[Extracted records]
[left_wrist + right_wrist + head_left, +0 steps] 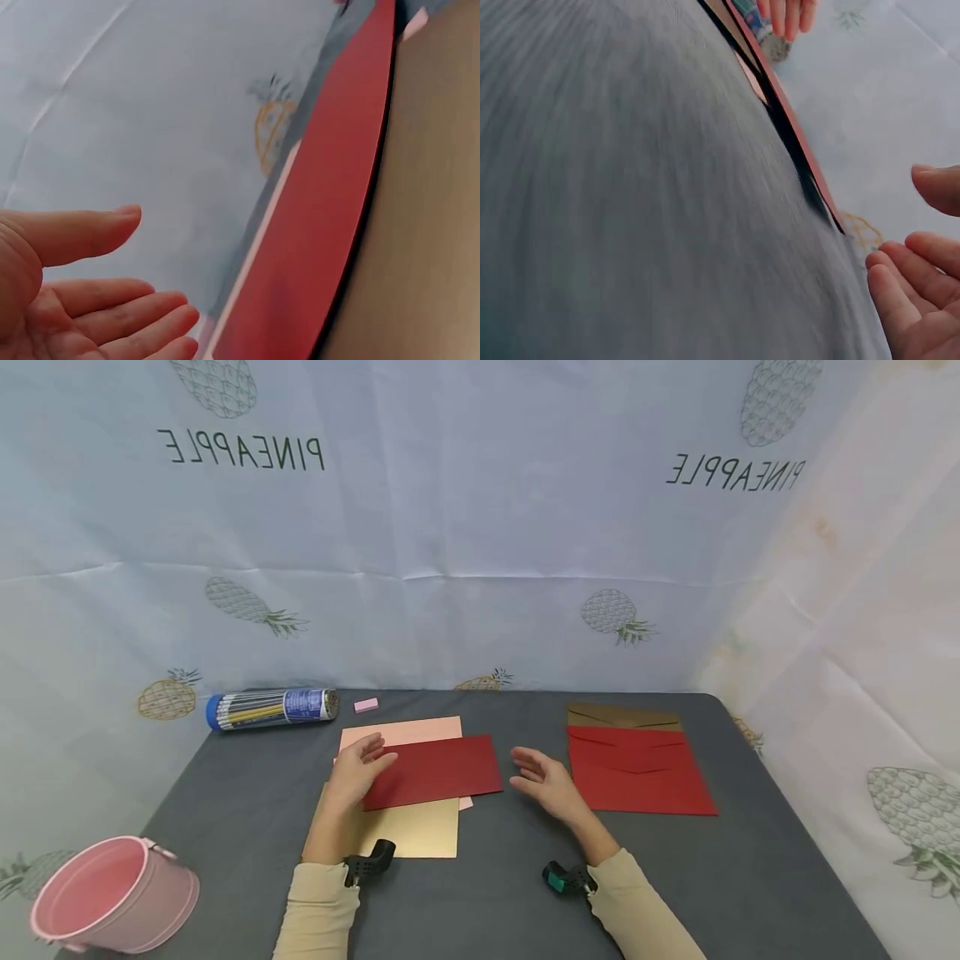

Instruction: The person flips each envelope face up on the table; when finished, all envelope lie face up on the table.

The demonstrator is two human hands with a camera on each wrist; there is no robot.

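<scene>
A dark red paper rectangle (442, 768) lies across a pale pink sheet (420, 728) and a gold sheet (420, 831). My left hand (358, 775) is at its left end, palm turned inward and fingers extended, holding nothing. In the left wrist view the thumb stands apart from the fingers, beside the red paper (322, 195). Past the paper's right end, my right hand (551, 787) hovers over the table with fingers loosely bent and nothing in them. A shadowed gap shows under the edge of the red paper (799, 135) in the right wrist view.
Red envelopes (637, 781) overlap a brown-gold envelope (622, 717) on the right. A tube of pencils (273, 708) and a small pink eraser-like block (366, 705) sit at the back left. A pink bucket (120, 893) stands at the front left. A pineapple-print curtain (480, 527) hangs behind the dark table (480, 910).
</scene>
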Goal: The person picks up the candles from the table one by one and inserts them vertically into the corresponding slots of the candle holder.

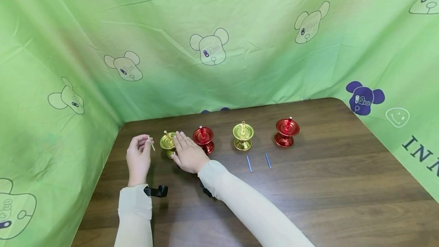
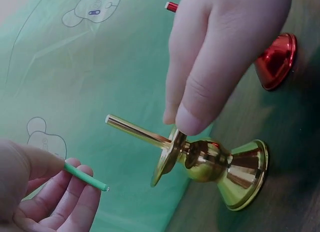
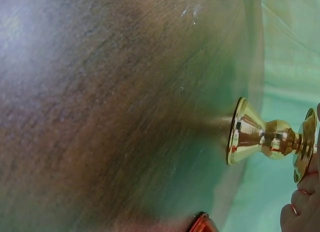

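My left hand pinches a thin green stick between thumb and fingers, left of the leftmost gold candle holder. The stick slants, its free end toward the holder in the left wrist view. From the right, my right hand holds the rim of that holder's dish, thumb and fingers at its edge. A gold rod with a pale tip stands up from the dish. The hand hides part of the dish and stem in the head view. Close behind this hand is a red candle holder.
Another gold holder and another red holder stand farther right in the row, each with a central rod. Two thin blue sticks lie before them on the brown wooden table. Green printed cloth rises behind the table.
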The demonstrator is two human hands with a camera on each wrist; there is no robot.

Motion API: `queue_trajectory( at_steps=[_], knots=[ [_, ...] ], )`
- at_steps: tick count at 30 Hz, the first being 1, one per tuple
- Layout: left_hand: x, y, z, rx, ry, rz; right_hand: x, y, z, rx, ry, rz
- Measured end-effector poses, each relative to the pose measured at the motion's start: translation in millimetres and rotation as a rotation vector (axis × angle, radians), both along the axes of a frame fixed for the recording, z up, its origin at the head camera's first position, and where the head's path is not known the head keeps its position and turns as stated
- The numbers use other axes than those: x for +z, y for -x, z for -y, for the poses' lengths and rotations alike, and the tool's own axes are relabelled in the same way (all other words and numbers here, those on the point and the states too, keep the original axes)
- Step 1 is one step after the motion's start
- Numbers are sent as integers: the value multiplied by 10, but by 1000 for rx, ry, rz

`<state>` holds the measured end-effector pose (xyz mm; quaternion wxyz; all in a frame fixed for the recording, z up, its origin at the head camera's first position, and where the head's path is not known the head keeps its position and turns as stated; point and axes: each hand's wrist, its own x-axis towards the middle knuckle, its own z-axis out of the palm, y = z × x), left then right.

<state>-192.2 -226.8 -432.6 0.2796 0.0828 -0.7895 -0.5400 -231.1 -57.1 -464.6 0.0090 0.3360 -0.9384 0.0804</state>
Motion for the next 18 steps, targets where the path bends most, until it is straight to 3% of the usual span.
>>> queue_trajectory(
  at_steps=[6,18],
  knots=[
    [26,49,5,-51,-129,-21,3,3,1,-1,-6,2],
    [114,112,-3,-131,-389,8,-20,7,7,6,2,3]
  ],
)
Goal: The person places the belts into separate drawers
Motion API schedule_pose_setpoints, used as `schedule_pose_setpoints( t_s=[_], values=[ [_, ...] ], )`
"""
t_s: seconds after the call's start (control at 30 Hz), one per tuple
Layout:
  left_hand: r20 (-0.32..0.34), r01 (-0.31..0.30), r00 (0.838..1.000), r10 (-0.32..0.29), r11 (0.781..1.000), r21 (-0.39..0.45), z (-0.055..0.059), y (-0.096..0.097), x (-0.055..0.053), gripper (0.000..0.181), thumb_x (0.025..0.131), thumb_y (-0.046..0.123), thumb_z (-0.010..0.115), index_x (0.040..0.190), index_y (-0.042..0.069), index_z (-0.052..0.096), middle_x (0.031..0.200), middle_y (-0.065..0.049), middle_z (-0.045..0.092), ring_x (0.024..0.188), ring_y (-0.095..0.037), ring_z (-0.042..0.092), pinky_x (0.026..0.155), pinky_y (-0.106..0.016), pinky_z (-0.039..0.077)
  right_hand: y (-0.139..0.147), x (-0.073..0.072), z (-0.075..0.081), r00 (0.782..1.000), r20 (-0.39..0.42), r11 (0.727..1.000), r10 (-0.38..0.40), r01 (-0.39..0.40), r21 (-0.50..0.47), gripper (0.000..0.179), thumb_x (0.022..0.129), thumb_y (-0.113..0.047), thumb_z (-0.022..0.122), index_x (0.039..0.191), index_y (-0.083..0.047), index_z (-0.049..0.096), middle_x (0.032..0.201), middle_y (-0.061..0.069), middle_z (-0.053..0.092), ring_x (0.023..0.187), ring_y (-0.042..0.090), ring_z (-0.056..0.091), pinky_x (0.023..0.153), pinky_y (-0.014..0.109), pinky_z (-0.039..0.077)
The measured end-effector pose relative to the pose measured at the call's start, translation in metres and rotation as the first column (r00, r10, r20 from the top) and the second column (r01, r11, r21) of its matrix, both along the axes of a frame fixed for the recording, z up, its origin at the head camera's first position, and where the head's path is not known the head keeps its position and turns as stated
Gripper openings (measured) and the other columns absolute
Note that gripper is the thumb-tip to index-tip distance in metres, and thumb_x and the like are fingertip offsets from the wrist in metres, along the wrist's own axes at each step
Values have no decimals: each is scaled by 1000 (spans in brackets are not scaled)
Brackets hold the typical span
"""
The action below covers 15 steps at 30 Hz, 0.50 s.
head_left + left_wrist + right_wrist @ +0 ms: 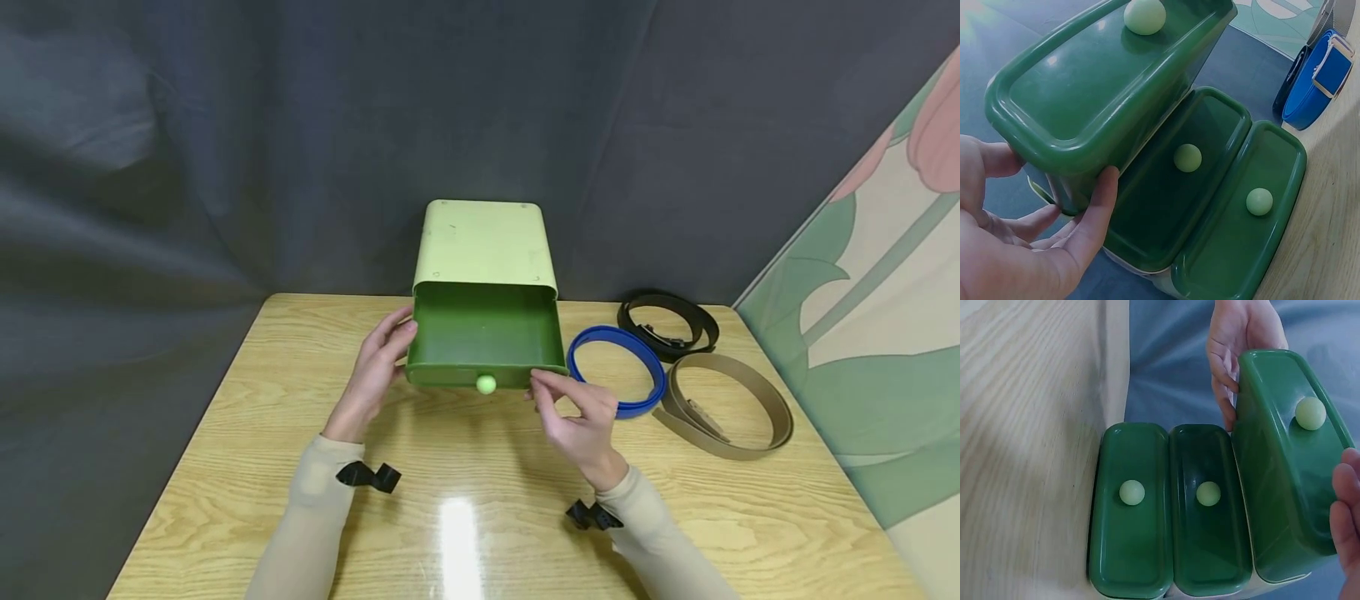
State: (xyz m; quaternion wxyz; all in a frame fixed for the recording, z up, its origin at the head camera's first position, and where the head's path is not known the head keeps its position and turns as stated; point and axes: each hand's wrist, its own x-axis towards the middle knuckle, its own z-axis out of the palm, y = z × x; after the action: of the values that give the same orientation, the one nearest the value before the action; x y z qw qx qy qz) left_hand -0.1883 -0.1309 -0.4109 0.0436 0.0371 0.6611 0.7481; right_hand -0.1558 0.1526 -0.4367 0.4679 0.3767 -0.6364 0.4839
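Observation:
A pale green cabinet (483,242) with dark green drawers stands at the table's back edge. Its top drawer (486,323) is pulled well out, and its inside looks bare. My left hand (372,371) holds this drawer by its left side near the front, fingers spread along the wall. At the front right corner, my right hand (581,421) pinches the drawer's edge between thumb and fingers. A round pale green knob (486,384) sits on the front between both hands. Below, the middle drawer (1209,544) and the bottom drawer (1135,544) are closed.
Right of the cabinet lie a coiled blue belt (658,379), a black belt (708,327) and a tan belt (776,404). A dark curtain (480,100) hangs behind the wooden table (247,467). Floral fabric (885,333) borders the right side.

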Motion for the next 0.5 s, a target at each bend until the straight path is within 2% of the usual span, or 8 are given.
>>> schedule_pose_setpoints(
  t_s=[0.2,0.37,0.5],
  values=[
    [11,1,1000,-2,1000,15,1,0,0,55,114,26,49,165,12,37,157,-18,50,108,-6,66,87,-27,59,3,5,8,988,149,992,31,-13,-122,14,83,22,65,93,18,74,62,22,70,53,10,68,55,16,57],
    [28,21,999,-21,1000,4,3,-1,0,56,114,29,48,166,13,36,157,-17,49,109,-6,66,88,-26,59,11,7,17,974,226,979,2,45,-201,11,86,22,64,93,19,73,57,18,67,55,2,67,58,13,56],
    [54,42,998,-42,999,3,5,-2,1,57,114,30,46,167,12,33,156,-17,48,108,-6,68,87,-26,59,21,4,21,965,263,968,-16,81,-239,10,89,21,65,94,19,73,60,10,71,55,0,66,54,13,55]
  ],
)
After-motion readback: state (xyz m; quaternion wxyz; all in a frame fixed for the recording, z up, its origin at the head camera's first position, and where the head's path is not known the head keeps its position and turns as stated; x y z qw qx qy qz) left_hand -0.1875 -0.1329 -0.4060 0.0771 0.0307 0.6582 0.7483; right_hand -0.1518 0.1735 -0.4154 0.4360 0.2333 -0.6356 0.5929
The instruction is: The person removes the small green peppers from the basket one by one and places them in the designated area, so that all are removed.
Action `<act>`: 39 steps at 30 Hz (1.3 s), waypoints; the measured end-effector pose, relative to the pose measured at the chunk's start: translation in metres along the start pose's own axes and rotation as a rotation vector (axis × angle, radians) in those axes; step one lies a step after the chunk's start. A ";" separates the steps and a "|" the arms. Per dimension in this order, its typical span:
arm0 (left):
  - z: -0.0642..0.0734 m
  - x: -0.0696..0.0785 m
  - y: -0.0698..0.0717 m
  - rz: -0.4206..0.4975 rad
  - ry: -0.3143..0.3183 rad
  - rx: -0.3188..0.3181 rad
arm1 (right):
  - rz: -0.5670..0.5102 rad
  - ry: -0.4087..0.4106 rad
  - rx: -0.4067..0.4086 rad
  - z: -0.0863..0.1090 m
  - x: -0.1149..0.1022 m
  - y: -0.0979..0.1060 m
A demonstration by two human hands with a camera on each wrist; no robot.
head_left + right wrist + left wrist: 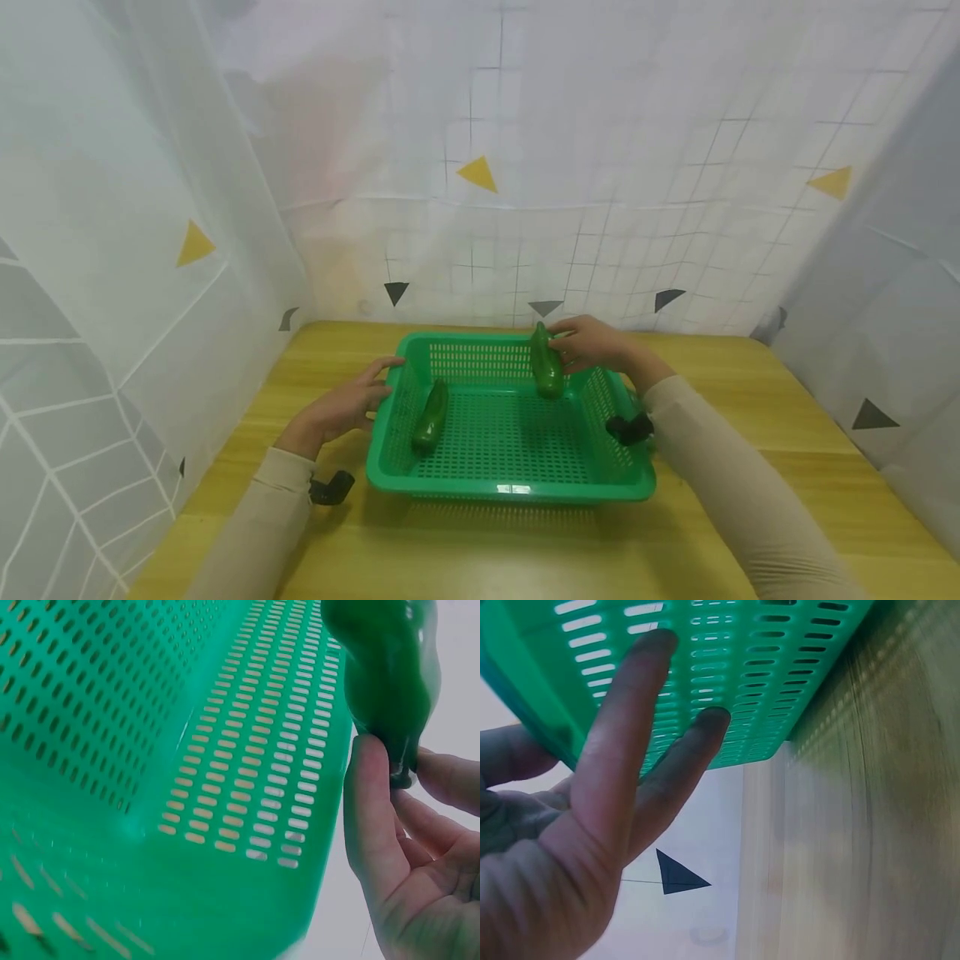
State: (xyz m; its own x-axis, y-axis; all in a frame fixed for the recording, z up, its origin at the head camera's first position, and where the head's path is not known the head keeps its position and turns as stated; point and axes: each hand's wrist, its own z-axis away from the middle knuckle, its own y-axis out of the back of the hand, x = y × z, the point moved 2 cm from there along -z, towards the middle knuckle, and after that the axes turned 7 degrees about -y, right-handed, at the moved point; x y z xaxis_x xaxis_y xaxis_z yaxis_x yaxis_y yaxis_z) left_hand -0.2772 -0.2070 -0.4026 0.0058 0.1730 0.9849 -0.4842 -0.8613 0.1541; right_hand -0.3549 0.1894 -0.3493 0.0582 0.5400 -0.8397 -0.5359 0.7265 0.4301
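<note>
A glossy green pepper (547, 363) is pinched between the thumb and fingers of my right hand (592, 343), raised over the green basket (510, 492) near its back wall. The right wrist view shows the pepper (394, 667) from its narrow stem end, where the fingers hold it. Another long green pepper (431, 417) lies inside the basket along the left side. At the left rim is my left hand (341, 408). Two of its fingers, nearly straight, touch the perforated outer wall (757, 675) in the left wrist view.
The basket stands on a yellow wood-grain table (720, 400). White patterned sheeting (600, 150) hangs behind the table and at both sides. Dark wrist mounts (332, 487) stick out from both sleeves, the right one over the basket's right wall.
</note>
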 end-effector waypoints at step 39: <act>0.002 0.004 0.000 0.022 -0.008 -0.014 | -0.035 0.006 0.087 0.044 0.026 0.052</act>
State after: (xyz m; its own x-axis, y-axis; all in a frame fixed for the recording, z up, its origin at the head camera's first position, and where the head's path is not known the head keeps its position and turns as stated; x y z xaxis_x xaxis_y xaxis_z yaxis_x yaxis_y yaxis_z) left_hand -0.2755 -0.2073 -0.3989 0.0020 0.1497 0.9887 -0.4961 -0.8584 0.1309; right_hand -0.3445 0.2597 -0.3347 0.0709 0.5112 -0.8565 -0.4585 0.7793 0.4272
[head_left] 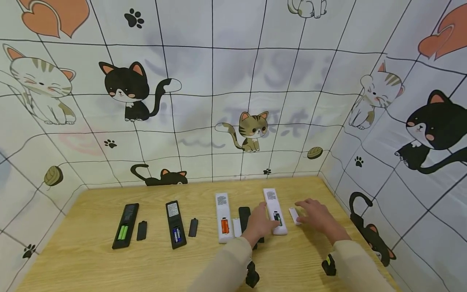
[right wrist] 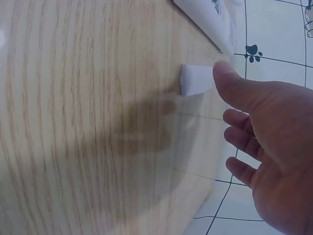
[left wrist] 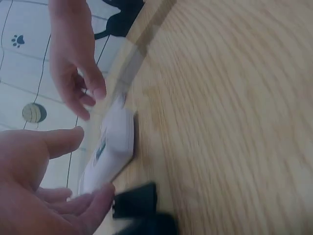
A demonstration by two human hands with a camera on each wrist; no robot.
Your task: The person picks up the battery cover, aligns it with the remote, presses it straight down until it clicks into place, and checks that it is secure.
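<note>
My left hand [head_left: 260, 223] hovers by a white remote control [head_left: 271, 199] that lies back up, its open battery bay showing dark batteries [head_left: 277, 218]. In the left wrist view, the thumb and fingers [left wrist: 66, 142] of that hand are spread apart, holding nothing. Partly hidden under the hand is a black remote control [head_left: 243, 213], with a black battery cover [left wrist: 136, 199] near the fingertips. My right hand [head_left: 316, 215] is beside a small white battery cover [head_left: 294, 216] lying on the table. Seen from the right wrist, its thumb reaches close to the cover [right wrist: 195, 79] with relaxed fingers.
Left of my hands lie another white remote [head_left: 222, 202] with an orange battery and a white cover [head_left: 237, 227]. Farther left are two black remotes [head_left: 174, 221] [head_left: 125, 225] with batteries showing, each beside a black cover [head_left: 193, 227] [head_left: 142, 230]. Cat-patterned cloth [head_left: 193, 113] surrounds the wooden table [head_left: 153, 267].
</note>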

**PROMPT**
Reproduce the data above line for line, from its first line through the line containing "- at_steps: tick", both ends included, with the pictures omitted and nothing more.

**FINISHED TASK**
[left_wrist + right_wrist + head_left, +0 steps] 

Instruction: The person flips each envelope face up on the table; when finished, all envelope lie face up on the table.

The demonstrator is two human hands with a camera on each wrist; there is no robot.

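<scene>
A dark red paper rectangle (442, 768) lies across a pale pink sheet (420, 728) and a gold sheet (420, 831). My left hand (358, 775) is at its left end, palm turned inward and fingers extended, holding nothing. In the left wrist view the thumb stands apart from the fingers, beside the red paper (322, 195). Past the paper's right end, my right hand (551, 787) hovers over the table with fingers loosely bent and nothing in them. A shadowed gap shows under the edge of the red paper (799, 135) in the right wrist view.
Red envelopes (637, 781) overlap a brown-gold envelope (622, 717) on the right. A tube of pencils (273, 708) and a small pink eraser-like block (366, 705) sit at the back left. A pink bucket (120, 893) stands at the front left. A pineapple-print curtain (480, 527) hangs behind the dark table (480, 910).
</scene>
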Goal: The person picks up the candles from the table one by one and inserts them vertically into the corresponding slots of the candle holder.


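My left hand pinches a thin green stick between thumb and fingers, left of the leftmost gold candle holder. The stick slants, its free end toward the holder in the left wrist view. From the right, my right hand holds the rim of that holder's dish, thumb and fingers at its edge. A gold rod with a pale tip stands up from the dish. The hand hides part of the dish and stem in the head view. Close behind this hand is a red candle holder.
Another gold holder and another red holder stand farther right in the row, each with a central rod. Two thin blue sticks lie before them on the brown wooden table. Green printed cloth rises behind the table.
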The demonstrator is two human hands with a camera on each wrist; there is no robot.

Motion API: `queue_trajectory( at_steps=[_], knots=[ [_, ...] ], )`
- at_steps: tick count at 30 Hz, the first being 1, one per tuple

Nothing else is required to complete the exercise.